In the entries below, find the line with "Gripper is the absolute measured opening" and the line with "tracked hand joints". Print those two and everything between them exactly, and nothing else.

Raw data section start

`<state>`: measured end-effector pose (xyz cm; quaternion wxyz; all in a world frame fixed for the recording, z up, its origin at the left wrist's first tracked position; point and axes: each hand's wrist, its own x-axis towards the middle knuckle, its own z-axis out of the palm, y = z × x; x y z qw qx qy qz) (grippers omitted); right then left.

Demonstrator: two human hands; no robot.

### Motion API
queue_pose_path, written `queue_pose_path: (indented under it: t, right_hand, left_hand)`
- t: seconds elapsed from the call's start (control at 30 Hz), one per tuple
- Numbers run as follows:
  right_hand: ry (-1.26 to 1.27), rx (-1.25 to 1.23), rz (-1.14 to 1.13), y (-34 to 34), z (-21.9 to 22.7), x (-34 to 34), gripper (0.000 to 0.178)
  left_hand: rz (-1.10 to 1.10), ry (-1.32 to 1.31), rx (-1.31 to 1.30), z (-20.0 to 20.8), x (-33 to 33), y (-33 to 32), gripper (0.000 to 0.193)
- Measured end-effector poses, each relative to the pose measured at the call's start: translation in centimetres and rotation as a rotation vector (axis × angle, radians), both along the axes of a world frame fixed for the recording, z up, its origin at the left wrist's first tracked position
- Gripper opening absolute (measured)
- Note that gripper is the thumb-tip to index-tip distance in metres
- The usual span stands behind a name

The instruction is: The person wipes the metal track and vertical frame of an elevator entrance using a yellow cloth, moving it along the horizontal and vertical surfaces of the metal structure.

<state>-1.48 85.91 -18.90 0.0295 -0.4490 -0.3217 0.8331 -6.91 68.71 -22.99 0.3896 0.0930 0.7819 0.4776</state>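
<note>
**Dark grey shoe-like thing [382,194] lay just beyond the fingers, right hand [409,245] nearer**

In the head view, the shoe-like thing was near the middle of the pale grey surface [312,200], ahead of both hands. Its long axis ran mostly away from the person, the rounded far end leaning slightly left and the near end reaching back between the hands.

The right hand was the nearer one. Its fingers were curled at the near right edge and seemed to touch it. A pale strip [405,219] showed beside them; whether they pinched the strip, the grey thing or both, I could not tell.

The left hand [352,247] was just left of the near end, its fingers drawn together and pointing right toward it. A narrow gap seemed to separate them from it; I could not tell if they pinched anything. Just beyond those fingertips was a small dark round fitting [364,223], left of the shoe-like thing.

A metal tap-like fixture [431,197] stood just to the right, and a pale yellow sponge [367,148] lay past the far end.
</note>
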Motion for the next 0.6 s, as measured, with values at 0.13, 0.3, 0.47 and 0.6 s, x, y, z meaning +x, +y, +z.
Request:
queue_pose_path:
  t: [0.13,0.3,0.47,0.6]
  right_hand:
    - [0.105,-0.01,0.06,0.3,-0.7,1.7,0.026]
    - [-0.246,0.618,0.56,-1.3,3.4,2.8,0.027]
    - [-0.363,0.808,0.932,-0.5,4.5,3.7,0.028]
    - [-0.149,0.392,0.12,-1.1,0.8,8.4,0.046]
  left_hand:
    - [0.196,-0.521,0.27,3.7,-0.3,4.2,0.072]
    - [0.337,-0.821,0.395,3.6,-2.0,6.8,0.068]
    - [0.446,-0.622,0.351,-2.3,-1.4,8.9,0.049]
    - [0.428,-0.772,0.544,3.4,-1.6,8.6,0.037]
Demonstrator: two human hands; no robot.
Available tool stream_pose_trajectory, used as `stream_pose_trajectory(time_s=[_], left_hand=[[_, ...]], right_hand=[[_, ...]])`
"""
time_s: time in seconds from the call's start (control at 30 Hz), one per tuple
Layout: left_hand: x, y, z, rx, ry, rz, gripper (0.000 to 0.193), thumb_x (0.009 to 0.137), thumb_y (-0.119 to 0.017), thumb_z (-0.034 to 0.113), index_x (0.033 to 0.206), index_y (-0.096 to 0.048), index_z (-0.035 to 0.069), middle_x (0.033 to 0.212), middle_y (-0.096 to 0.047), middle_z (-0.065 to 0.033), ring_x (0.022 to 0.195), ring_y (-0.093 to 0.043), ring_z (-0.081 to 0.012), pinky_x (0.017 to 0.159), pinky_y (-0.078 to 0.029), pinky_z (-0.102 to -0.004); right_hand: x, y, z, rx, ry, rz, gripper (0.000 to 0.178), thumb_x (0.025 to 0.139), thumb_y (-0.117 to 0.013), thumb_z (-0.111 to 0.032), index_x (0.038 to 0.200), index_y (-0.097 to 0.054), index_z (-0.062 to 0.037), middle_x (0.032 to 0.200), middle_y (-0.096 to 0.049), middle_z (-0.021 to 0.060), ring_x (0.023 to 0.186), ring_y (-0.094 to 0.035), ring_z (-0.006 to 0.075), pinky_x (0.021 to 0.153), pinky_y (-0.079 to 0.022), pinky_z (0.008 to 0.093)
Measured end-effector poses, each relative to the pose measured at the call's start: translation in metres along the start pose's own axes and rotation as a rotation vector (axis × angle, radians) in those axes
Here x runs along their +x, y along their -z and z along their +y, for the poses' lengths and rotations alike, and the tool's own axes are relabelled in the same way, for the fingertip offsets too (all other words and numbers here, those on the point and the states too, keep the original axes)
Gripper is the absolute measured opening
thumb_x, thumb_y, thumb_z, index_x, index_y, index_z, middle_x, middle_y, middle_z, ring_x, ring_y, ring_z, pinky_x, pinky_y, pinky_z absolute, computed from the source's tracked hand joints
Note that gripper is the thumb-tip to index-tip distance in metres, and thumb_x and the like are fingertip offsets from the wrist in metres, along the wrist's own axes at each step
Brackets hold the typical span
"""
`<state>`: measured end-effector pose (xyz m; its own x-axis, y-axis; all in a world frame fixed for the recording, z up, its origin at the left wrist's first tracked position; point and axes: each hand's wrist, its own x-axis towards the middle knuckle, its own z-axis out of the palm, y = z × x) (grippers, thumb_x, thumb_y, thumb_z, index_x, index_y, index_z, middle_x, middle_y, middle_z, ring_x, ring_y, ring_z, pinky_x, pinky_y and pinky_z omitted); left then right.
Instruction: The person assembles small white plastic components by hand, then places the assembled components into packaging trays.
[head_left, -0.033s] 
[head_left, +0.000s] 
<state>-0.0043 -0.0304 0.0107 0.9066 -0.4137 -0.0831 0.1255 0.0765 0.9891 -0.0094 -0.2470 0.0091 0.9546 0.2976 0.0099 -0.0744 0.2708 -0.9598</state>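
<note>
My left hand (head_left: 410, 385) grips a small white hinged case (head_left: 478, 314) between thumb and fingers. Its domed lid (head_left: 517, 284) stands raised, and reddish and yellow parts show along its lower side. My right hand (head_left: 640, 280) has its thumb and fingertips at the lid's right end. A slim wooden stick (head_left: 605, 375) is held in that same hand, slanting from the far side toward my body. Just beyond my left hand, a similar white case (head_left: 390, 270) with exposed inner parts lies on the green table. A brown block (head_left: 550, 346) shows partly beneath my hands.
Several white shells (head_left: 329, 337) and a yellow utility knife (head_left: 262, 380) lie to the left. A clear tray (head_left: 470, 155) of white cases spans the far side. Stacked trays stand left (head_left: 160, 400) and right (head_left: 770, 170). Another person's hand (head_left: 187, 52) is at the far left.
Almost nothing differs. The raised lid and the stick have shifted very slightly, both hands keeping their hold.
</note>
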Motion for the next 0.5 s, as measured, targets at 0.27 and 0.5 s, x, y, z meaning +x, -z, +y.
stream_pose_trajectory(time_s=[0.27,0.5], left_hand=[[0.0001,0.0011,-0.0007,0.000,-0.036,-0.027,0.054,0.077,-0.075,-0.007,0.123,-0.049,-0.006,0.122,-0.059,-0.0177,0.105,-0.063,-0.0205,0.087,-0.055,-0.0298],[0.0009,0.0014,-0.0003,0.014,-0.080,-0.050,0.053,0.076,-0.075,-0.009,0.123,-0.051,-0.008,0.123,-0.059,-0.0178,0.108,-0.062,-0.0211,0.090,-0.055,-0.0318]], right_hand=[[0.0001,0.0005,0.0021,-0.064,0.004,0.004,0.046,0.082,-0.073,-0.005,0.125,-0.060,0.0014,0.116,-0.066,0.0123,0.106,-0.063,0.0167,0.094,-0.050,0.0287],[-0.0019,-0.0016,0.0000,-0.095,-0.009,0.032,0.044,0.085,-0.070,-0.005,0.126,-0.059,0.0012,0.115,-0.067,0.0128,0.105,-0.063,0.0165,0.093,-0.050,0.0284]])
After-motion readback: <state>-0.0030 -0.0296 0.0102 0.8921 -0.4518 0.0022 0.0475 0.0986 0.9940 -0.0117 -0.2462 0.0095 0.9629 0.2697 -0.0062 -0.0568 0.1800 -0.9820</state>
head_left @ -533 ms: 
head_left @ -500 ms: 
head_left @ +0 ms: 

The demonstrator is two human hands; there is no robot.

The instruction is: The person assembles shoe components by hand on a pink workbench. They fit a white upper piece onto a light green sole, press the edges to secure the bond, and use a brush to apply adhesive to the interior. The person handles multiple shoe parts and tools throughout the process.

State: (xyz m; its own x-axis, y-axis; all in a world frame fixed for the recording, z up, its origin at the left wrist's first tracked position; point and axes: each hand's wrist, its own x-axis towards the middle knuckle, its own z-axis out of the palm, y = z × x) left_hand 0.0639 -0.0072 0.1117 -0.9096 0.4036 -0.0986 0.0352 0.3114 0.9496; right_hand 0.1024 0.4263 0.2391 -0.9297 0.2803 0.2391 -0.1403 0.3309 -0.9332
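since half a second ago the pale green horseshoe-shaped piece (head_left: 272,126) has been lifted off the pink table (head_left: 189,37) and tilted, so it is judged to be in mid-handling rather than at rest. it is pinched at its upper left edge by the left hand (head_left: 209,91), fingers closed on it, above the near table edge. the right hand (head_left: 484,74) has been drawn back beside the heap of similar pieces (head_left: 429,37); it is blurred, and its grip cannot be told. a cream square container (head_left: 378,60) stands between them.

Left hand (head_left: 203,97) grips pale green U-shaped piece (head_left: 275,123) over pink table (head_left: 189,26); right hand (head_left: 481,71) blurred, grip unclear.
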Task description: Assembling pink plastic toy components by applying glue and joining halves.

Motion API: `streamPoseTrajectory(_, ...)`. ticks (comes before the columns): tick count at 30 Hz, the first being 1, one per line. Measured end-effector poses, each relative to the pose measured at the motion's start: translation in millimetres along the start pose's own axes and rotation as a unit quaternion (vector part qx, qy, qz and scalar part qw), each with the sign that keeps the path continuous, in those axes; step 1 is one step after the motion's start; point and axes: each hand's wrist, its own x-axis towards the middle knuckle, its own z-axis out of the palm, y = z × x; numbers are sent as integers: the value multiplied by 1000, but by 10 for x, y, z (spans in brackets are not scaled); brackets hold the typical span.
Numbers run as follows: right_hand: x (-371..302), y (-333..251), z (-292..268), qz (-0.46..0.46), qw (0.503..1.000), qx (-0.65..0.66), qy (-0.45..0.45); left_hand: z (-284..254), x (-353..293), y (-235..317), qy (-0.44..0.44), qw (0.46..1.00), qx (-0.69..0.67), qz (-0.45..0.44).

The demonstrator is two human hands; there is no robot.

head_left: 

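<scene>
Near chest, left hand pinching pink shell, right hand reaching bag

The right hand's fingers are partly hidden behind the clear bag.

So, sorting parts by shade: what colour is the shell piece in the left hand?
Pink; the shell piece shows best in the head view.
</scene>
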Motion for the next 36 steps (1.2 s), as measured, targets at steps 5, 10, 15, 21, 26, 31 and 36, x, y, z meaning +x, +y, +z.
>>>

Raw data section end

**Your response:**
Gripper is the absolute measured opening
thumb_x, thumb_y, thumb_z, index_x, index_y, index_z, middle_x, middle_y, middle_z, ring_x, ring_y, ring_z, pinky_x, pinky_y, pinky_z absolute, computed from the source's tracked hand joints

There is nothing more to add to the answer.